As it stands now, and as we have communicated in our recent equity offering presentation, we are basing our plan for 2010 on 700,000 starts. That’s all in single family multi and manufactured. And we will quickly adjust our activities as we see things changing.

In concluding my prepared remarks I will repeat that it was nice to have a positive Q3 adjusted EBITDA with such historically depressed product volumes. I think a lot of credit this quarter goes to our employees for making the tough cost out and cost improvement decisions as well as the lower raw material pricing.

We are genuinely excited about the penetration that we are achieving in our siding products and our value added OSB, which bodes well for us when the market becomes at a more robust take away situation. And we are also encouraged that the economies of Chile and Brazil seem to be improving.

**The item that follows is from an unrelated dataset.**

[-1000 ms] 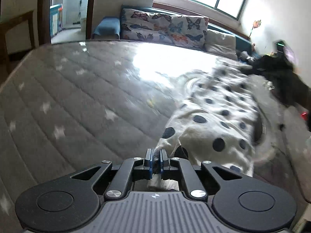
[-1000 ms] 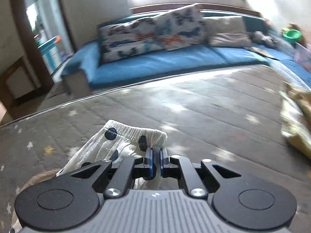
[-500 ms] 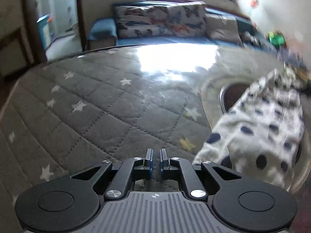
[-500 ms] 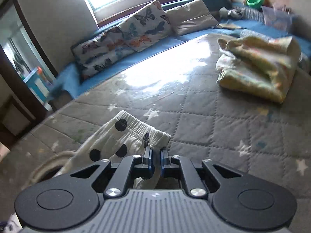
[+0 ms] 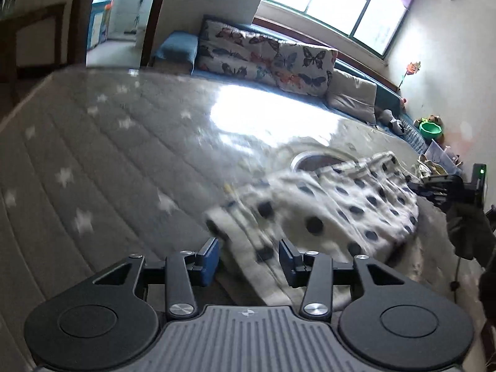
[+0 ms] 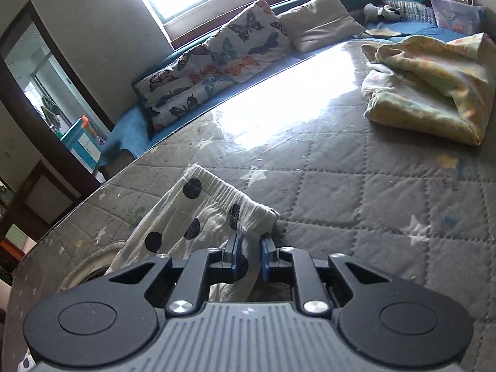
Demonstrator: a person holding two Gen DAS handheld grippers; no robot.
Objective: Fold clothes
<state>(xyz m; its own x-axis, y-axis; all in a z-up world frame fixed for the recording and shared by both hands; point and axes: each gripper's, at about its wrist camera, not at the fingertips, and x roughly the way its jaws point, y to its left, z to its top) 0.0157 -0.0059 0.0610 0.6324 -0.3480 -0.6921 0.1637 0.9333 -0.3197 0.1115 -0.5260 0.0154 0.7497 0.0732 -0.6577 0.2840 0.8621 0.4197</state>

And with that said I’ll turn it back over to Curt for the question segment of this call.

Curtis M. Stevens

Thank you, Rick. Chris, if we could ask you to go through the question queue.

Question-and-Answer Session

Operator

(Operator’s instruction) Our first question comes from the line of Gail Glazerman, please proceed.

Gail Glazerman – UBS

Just starting, your results were a little bit stronger than maybe suggested at the end of September. And I’m wondering if there is any particular (inaudible) that contributed to that?

Curtis M. Stevens

Well, we wanted to make sure that we weren’t over estimating our results. So that was part of it. But September did end the quarter pretty strong in all three of our major businesses.

Gail Glazerman – UBS

Okay. And looking at OSB pricing. Your quarter and quarter improvement seems a little bit lower than maybe random links would have suggested. Is there some sort of lag that we’d expect to see benefiting early in the fourth quarter or was there just something with Nicks or some other reason?

Curtis M. Stevens

Well, there are a couple of things that happened there. One, we did have a higher percentage of value added products. And some of those products don’t follow random links. There is kind of a delay where we price it for a month at a time. And so there is a bit of a delay on some of the specialty.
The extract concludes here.